Source records

┏━━

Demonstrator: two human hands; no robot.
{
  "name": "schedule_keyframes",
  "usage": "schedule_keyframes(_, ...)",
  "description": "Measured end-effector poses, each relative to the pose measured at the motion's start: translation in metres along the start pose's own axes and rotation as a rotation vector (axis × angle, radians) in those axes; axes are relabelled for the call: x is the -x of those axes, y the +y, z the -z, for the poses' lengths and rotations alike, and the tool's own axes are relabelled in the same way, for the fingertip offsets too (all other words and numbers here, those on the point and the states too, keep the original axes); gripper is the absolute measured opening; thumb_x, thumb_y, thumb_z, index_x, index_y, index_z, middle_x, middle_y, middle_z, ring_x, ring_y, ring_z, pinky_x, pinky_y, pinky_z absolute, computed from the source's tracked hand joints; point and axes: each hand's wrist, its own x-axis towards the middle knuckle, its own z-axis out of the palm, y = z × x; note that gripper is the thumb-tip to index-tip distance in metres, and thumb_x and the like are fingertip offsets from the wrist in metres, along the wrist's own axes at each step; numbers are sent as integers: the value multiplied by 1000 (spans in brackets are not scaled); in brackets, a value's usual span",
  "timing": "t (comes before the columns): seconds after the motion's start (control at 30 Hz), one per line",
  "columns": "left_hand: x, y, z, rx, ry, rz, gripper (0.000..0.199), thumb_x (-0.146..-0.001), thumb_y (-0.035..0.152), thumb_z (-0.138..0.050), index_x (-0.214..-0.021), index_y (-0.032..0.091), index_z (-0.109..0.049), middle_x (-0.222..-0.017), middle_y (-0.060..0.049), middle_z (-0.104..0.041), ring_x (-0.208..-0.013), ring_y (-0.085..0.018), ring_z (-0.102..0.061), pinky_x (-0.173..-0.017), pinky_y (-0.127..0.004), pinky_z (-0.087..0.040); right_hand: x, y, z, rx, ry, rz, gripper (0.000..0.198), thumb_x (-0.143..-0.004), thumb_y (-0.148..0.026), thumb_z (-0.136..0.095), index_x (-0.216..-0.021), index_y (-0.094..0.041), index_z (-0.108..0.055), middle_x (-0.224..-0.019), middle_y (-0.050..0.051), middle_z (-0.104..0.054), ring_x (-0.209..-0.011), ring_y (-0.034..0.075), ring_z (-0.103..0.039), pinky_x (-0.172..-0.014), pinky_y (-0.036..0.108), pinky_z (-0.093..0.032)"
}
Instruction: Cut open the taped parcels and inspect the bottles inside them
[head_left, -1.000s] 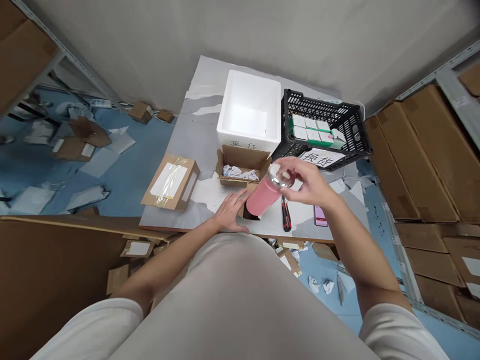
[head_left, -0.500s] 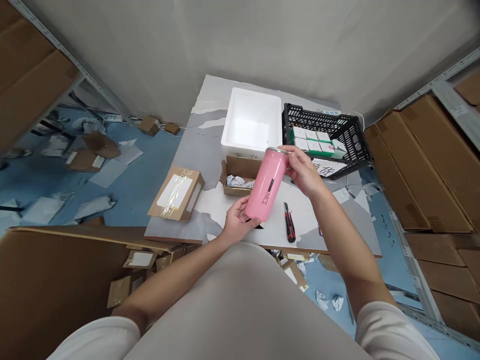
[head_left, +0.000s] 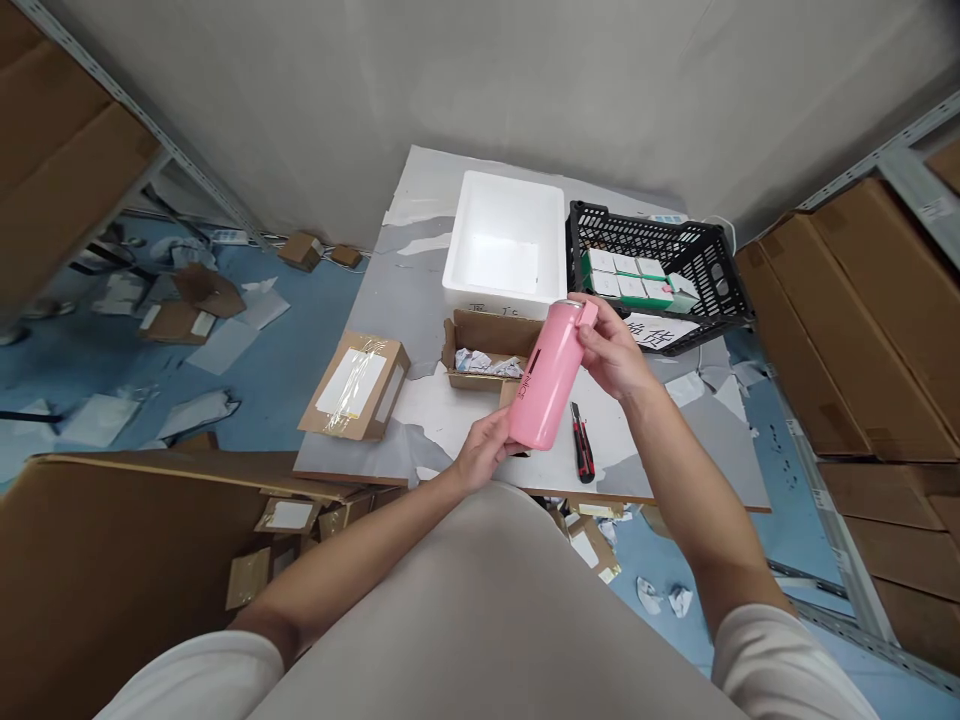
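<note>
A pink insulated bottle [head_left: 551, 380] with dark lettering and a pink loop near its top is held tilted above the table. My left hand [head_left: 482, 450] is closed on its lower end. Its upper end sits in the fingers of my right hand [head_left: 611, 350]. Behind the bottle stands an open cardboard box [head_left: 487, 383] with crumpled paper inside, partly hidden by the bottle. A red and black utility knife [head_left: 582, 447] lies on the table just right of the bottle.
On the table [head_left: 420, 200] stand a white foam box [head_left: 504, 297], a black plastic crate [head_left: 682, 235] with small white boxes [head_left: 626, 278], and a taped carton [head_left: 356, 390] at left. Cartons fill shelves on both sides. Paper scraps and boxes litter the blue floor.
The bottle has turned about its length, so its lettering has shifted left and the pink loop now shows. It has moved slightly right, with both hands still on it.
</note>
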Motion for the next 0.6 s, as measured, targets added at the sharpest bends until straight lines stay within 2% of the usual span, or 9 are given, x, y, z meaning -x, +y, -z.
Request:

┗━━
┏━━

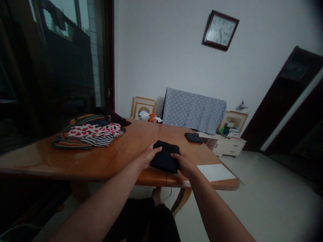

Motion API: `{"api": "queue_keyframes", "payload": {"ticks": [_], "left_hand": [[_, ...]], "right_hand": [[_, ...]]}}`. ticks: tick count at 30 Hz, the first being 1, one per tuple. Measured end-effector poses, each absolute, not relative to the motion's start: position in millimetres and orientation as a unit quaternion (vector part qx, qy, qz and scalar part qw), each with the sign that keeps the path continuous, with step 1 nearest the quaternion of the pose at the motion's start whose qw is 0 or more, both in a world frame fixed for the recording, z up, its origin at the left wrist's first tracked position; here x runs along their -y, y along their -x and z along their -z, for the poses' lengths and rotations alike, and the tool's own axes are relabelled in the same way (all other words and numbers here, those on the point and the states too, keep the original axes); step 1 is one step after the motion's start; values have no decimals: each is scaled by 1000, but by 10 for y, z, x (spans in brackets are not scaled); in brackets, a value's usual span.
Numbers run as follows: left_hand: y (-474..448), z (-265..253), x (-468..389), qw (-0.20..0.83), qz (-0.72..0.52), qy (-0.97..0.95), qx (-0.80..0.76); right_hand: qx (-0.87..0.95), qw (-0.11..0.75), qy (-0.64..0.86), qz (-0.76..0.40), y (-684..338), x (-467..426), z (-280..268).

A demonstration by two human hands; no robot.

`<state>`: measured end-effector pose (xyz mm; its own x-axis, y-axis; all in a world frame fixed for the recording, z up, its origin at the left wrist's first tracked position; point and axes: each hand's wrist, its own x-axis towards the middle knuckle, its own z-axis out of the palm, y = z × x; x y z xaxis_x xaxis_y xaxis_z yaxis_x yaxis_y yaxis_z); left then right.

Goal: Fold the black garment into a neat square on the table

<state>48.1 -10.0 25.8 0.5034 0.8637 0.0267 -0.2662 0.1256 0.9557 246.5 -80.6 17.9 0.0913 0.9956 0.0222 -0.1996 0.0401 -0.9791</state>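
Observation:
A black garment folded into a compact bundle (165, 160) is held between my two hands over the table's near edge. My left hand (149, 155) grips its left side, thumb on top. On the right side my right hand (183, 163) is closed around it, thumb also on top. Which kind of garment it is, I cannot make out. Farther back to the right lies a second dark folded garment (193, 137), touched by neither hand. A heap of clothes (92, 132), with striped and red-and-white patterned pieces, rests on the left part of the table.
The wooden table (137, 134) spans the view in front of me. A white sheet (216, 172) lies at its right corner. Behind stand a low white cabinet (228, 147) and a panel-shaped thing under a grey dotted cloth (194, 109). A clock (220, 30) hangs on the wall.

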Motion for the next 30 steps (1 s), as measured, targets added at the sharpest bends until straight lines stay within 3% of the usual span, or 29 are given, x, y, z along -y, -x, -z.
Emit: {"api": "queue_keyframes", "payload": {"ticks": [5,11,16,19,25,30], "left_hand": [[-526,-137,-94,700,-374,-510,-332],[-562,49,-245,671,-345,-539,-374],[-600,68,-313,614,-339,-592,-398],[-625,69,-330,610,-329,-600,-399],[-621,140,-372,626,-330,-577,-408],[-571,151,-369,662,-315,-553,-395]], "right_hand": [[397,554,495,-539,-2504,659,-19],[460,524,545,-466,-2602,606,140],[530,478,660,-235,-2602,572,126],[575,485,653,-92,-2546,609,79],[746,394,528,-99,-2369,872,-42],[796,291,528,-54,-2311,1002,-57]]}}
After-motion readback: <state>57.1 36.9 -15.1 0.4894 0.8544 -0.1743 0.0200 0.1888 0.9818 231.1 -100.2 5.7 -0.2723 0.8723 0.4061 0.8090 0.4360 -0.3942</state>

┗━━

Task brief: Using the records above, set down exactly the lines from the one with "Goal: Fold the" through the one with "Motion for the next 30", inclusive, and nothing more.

Reply to the task:
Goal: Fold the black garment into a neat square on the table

<state>48.1 -10.0 25.8 0.5034 0.8637 0.0267 -0.2662 0.1256 0.9557 246.5 -80.6 17.9 0.0913 0.9956 0.0222 -0.1996 0.0401 -0.9791</state>
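Observation:
A black garment folded into a compact bundle (165, 160) is held between my two hands over the table's near edge. My left hand (149, 155) grips its left side, thumb on top. On the right side my right hand (183, 163) is closed around it, thumb also on top. Which kind of garment it is, I cannot make out. Farther back to the right lies a second dark folded garment (193, 137), touched by neither hand. A heap of clothes (92, 132), with striped and red-and-white patterned pieces, rests on the left part of the table.
The wooden table (137, 134) spans the view in front of me. A white sheet (216, 172) lies at its right corner. Behind stand a low white cabinet (228, 147) and a panel-shaped thing under a grey dotted cloth (194, 109). A clock (220, 30) hangs on the wall.
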
Motion for the next 30 steps (1 s), as measured, targets added at the sharpest bends until straight lines stay within 3% of the usual span, or 29 are given, x, y, z along -y, -x, -z.

No further work remains in this exercise.